New Research Yet Again Proves the Folly of Judging Teachers by Their Students’ Test Scores

The Obama Administration’s public education policy, administered by Secretary of Education Arne Duncan, was deeply flawed by its dependence on technocracy. In the 1990s, Congress had been wooed by researchers who had developed the capacity to produce giant, computer-generated data sets. What fell out of style in school evaluations were personal classroom observations by administrators who were more likely to notice the human connections that teachers and children depended on for building trusting relationships to foster learning.

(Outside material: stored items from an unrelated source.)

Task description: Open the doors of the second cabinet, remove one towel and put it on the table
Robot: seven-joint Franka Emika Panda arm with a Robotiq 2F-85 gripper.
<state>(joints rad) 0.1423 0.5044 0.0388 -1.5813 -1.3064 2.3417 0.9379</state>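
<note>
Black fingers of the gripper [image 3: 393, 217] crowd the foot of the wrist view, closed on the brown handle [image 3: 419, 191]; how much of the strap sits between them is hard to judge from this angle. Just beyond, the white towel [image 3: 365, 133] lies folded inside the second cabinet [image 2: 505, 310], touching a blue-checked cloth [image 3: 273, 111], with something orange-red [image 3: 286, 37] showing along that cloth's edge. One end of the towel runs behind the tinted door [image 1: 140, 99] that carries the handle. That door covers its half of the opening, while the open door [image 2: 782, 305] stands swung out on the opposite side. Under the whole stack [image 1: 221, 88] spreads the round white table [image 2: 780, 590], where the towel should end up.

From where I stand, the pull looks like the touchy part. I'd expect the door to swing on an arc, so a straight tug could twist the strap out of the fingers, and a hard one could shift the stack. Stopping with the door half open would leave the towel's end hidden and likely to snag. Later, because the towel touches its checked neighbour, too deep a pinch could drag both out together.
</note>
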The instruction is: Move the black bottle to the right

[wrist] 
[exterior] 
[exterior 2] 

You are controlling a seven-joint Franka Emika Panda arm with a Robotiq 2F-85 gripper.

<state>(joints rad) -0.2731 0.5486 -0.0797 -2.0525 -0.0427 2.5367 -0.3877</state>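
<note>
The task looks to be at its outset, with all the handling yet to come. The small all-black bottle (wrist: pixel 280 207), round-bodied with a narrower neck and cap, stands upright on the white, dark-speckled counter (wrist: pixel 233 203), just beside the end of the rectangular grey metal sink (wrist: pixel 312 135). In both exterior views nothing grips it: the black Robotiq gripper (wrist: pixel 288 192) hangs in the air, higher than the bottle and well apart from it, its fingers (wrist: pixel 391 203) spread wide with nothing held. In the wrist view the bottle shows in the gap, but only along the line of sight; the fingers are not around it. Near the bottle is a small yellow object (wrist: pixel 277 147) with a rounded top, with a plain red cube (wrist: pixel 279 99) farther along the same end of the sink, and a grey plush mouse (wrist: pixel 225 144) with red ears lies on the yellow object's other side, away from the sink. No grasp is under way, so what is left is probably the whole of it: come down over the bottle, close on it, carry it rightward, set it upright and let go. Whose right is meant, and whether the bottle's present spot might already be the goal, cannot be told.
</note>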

Technocratic policy became law in 2002, when President George W. Bush signed the omnibus No Child Left Behind Act. Technocratic policy reached its apogee in 2009 as Arne Duncan’s Race to the Top grant program became a centerpiece of the federal stimulus bill passed by Congress to ameliorate the 2008 Great Recession.

In an important 2014 article, the late Mike Rose, a professor of education, challenged the dominant technocratic ideology.  He believed that excellent teaching cannot be measured by the number of correct answers any teacher’s students mark on a standardized test. Rose reports: The “classrooms (of excellent teachers) were safe. They provided physical safety…. but there was also safety from insult and diminishment…. Intimately related to safety is respect…. Talking about safety and respect leads to a consideration of authority…. A teacher’s authority came not just with age or with the role, but from multiple sources—knowing the subject, appreciating students’ backgrounds, and providing a safe and respectful space. And even in traditionally run classrooms, authority was distributed…. These classrooms, then, were places of expectation and responsibility…. Overall the students I talked to, from primary-grade children to graduating seniors, had the sense that their teachers had their best interests at heart and their classrooms were good places to be.”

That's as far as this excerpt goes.